States which belonged to neither of these categories were subject or, as the phrase ran, tributary (stipendiariae), the test of subjection being the normal one in the ancient world of the payment of a tax to a superior. Yet these too had their rights and their charter. The guarantee, however, was no longer individual but collective, and was contained in the law of the province (lex provinciae). This law was usually the work of the conquering general himself, assisted by ten senatorial commissioners (decem legati) appointed by the Senate, and it continued to bear the name of its chief creator, as we see in the cases of the lex Rupilia of Sicily,[1497] the lex Aemilia of Macedonia,[1498] and the lex Pompeia of Bithynia.[1499] While it re-established the states of a conquered district, it also gave them certain ultimate rights. It defined the burden of the tribute, specified the particular circuit-courts which the citizens of the various towns were to attend, and framed regulations, which the governor was expected to observe, about national and international jurisdiction. But these regulations, slight and general as they were, are no sufficient test of the amount of autonomy, in administration and jurisdiction, actually enjoyed by the subject towns. Much of their independence was permissive and based on the will of the governor. But the ruler, whether honest or dishonest, was practically bound to grant it, for the Roman government had provided him with no staff which could take over the minuter duties of administration; if he was an enlightened man, he cherished the fiction that the states were free;[1500] if unenlightened, he at least knew that by permitting self-government he was saving himself trouble. In the case of the eastern cities the neglect of the governor was almost as great an evil as his exactions.[1501]

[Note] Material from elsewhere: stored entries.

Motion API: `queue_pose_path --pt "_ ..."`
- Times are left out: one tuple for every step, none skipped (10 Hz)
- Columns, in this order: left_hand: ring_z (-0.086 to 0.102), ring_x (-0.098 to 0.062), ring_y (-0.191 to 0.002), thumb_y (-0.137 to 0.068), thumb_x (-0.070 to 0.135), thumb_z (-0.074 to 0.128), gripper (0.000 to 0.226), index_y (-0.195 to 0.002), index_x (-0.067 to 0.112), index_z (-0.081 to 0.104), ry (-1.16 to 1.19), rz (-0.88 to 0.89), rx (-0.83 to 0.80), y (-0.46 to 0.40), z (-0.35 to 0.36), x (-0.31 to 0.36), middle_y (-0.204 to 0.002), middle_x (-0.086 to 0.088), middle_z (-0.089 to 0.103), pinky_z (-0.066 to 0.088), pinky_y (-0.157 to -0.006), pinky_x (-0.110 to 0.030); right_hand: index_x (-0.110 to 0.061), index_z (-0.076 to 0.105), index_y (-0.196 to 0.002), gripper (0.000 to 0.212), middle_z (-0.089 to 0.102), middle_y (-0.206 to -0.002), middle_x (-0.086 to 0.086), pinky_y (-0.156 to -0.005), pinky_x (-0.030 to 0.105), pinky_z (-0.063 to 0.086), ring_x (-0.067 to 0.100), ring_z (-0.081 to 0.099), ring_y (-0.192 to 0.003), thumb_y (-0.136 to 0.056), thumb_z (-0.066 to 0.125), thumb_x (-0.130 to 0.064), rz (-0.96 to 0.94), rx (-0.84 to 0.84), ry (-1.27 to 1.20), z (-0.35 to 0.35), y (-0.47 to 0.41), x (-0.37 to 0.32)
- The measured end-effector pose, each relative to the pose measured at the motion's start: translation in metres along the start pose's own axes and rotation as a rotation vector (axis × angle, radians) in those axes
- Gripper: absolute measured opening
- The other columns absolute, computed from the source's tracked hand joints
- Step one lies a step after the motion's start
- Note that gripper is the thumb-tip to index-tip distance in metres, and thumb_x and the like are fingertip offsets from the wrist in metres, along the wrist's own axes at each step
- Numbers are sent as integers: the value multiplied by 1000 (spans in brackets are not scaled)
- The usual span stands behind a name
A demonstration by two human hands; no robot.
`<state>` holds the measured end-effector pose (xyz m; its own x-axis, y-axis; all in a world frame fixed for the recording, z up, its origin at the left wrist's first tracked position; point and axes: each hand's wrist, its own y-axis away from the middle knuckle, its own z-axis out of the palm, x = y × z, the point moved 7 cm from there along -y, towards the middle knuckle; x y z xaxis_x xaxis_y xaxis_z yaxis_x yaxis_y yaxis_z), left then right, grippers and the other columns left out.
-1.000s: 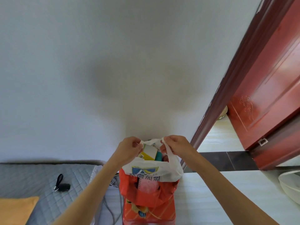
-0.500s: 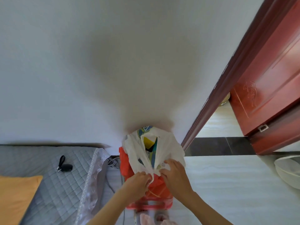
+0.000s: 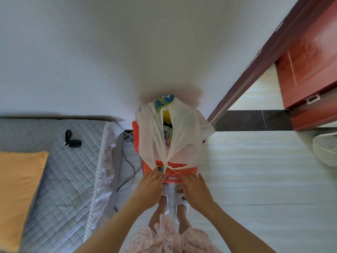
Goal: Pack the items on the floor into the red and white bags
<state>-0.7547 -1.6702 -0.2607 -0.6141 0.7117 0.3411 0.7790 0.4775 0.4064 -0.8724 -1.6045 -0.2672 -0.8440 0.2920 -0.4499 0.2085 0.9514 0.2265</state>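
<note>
The white bag's handles (image 3: 165,157) are pinched by the left hand (image 3: 151,181) while the right hand (image 3: 196,187) rests loosely open on the red bag (image 3: 175,169) beneath, on the floor; knotting seems in hand, so crossing is called for next.

We see little of the red bag (image 3: 179,166): the white bag (image 3: 184,128) lies over most of it. Through the white bag's slit we glimpse a yellow item (image 3: 166,115) and a printed one, too covered to name. The fingertips of the left hand (image 3: 150,185) and right hand (image 3: 196,189) disappear into plastic. The orange pillow (image 3: 16,194) and white basin (image 3: 326,150) run off frame.
</note>
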Motion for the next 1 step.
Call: queue_pose_path --pt "64 -20 -97 -72 15 68 33 -105 17 61 42 64 254 2 -27 5 -101 1 65 50 -88 -36 -23 51 -127 37 56 -125 -6 -105 25 29 13 50 -118 -92 43 -11 85 -6 -182 -3 -5 5"
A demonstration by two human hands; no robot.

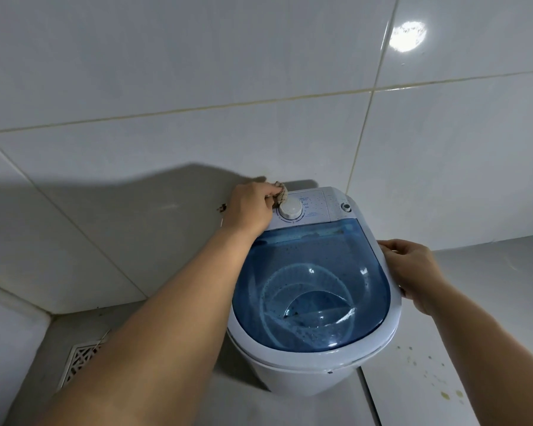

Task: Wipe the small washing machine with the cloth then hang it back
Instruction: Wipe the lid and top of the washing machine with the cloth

The theory of Roman taxation was in origin that it was a war indemnity. This accounts for the fact that in the early days of Rome’s dealings with conquered peoples a tax might be imposed even on nations which were declared free,[1502] and for the name stipendium (“payment for the army”) which was borne by the direct taxation imposed by Roman commissioners on provincials.[1503] This equitable theory, that the taxes collected should merely defray the expenses of the military occupation and administration of a province, seems to have been realised in practice where the Roman government took the trouble to organise a system of its own. The Macedonians were made to pay but half of what they had paid to their kings,[1504] the Spanish provinces must have cost more than they brought in, and in Cicero’s time it was only the Asiatic provinces, where taxes were imposed on quite a different system, that yielded a surplus.[1505] It was this system, which the Romans found existing in Sicily, Sardinia, and Asia, and with their characteristic negligence elected to preserve, which changed the whole theory of Roman taxation. The principle was that of the payment by the cultivator (arator) of a tithe (decuma) of the produce of his land. It was inevitable that the Roman lawyer should associate this due with the vectigal paid by the occupants of ager publicus, and should evolve from the comparison the strange theory that land in the provinces was not owned but merely “possessed” by its holders.[1506] The chief practical consequences of the tithe system were a surplus to the treasury, and the exactions of the middlemen (publicani) through the indirect system of collection which it involved.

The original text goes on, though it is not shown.